Glossary

Beneficiary (Primary): A primary beneficiary is the beneficiary or beneficiaries that you name to receive the benefits if they are living at the time of your death. Primary beneficiaries are the first in line to receive death benefits.

Beneficiary (Contingent): Contingent beneficiaries, or secondary beneficiaries, are those named to receive the insurance proceeds if no primary beneficiary is alive at the time of your death.

Coinsurance: Once you meet the plan’s deductible, you share responsibility for your medical expenses with Children’s Mercy through coinsurance. You pay 10 percent of the total cost for seeing a provider in the Cigna network. Children’s Mercy pays the remaining 90 percent of the cost.

Deductible: This is the amount you pay before your medical plan starts paying benefits. The money in your Health Reimbursement Account (HRA) can be used to pay for eligible expenses you incur during the plan year.

Dependent Day Care Flexible Spending Account (FSA): This is an optional account you may set up to pay for eligible dependent day care expenses — including child and elder care — with tax-free dollars. You contribute to your FSA through automatic, before-tax payroll deductions. A “use it or lose it” rule applies to FSAs, meaning that any money left in your FSA at the end of the plan year is forfeited. For a full list of eligible expenses, refer to IRS Publication 503, available at www.irs.gov. Highly Compensated Employees may be limited in the amount they can contribute due to nondiscrimination requirements.

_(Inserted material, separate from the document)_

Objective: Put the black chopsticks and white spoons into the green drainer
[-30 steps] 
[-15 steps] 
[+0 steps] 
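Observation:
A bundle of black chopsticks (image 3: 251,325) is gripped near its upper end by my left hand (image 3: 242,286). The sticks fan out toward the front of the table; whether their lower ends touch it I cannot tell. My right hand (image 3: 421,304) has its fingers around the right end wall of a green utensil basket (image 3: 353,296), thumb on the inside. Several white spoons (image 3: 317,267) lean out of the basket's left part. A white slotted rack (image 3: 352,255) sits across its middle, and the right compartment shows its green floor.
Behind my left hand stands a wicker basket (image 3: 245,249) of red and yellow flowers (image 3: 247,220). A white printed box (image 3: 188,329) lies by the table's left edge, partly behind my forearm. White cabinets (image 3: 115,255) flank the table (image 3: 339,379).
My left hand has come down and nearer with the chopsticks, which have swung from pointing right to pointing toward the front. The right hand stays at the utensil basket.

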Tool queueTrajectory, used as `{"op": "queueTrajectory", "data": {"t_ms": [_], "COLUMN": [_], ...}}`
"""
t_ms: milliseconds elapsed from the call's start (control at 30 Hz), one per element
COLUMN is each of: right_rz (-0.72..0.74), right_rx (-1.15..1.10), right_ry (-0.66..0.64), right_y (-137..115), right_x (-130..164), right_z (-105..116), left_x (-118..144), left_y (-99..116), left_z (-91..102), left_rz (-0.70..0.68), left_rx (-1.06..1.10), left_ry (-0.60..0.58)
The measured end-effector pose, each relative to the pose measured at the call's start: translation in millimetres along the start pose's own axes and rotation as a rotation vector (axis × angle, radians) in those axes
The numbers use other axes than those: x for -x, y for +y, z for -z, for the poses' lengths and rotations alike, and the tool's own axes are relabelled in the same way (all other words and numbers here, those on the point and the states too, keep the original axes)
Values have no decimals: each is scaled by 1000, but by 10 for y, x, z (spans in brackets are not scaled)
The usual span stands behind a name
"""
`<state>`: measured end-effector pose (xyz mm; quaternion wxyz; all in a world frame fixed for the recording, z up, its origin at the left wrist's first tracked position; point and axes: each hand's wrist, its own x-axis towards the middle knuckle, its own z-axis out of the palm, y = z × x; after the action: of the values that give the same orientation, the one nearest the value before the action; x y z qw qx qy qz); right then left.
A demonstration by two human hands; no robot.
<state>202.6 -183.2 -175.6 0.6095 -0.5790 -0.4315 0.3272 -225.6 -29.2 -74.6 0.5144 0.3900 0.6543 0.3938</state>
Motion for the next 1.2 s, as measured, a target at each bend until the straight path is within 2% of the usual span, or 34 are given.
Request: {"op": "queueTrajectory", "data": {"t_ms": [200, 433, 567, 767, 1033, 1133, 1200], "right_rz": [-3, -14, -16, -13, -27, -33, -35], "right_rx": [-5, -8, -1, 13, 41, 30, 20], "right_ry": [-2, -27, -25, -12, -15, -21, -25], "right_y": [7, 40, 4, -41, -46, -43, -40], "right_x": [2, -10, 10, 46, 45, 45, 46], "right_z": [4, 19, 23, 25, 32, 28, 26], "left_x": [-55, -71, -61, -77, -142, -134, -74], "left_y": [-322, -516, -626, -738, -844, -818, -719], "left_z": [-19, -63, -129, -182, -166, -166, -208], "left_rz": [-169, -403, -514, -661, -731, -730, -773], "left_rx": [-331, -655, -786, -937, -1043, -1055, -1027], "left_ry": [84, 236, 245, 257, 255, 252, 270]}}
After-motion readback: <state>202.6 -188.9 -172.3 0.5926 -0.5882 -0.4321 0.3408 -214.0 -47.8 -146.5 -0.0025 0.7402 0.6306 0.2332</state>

Health Reimbursement Account (HRA): The HRA is a special account that Children’s Mercy contributes to, and you can use to pay for eligible medical expenses you incur during the plan year. You do not contribute to the HRA. You are only eligible for the HRA if you elect the Children’s Mercy Blue Plan or Gold Plan.

Any unused dollars in your HRA at the end of the plan year will roll over for you to use in the next plan year. When you and/or your covered spouse complete well-being activities, you earn points, which convert to dollars in your HRA at the beginning of the next plan year, if you complete the health screening and health assessment by the communicated deadline.

Health Care Flexible Spending Account (FSA): This is an optional account you may set up to pay for out-of-pocket eligible health care expenses — including deductibles and coinsurance for medical, dental and vision care — with tax-free dollars. You contribute to your FSA through automatic, before-tax payroll deductions. A “use it or lose it” rule applies to FSAs, meaning that any money left in your FSA at the end of the plan year (including the 2½-month grace period following the 12-month plan year) is forfeited. If you make contributions to a Health Care FSA, the law prevents you and your spouse from contributing to a Health Savings Account (HSA). For a full list of eligible expenses, refer to IRS Publication 502, available at www.irs.gov.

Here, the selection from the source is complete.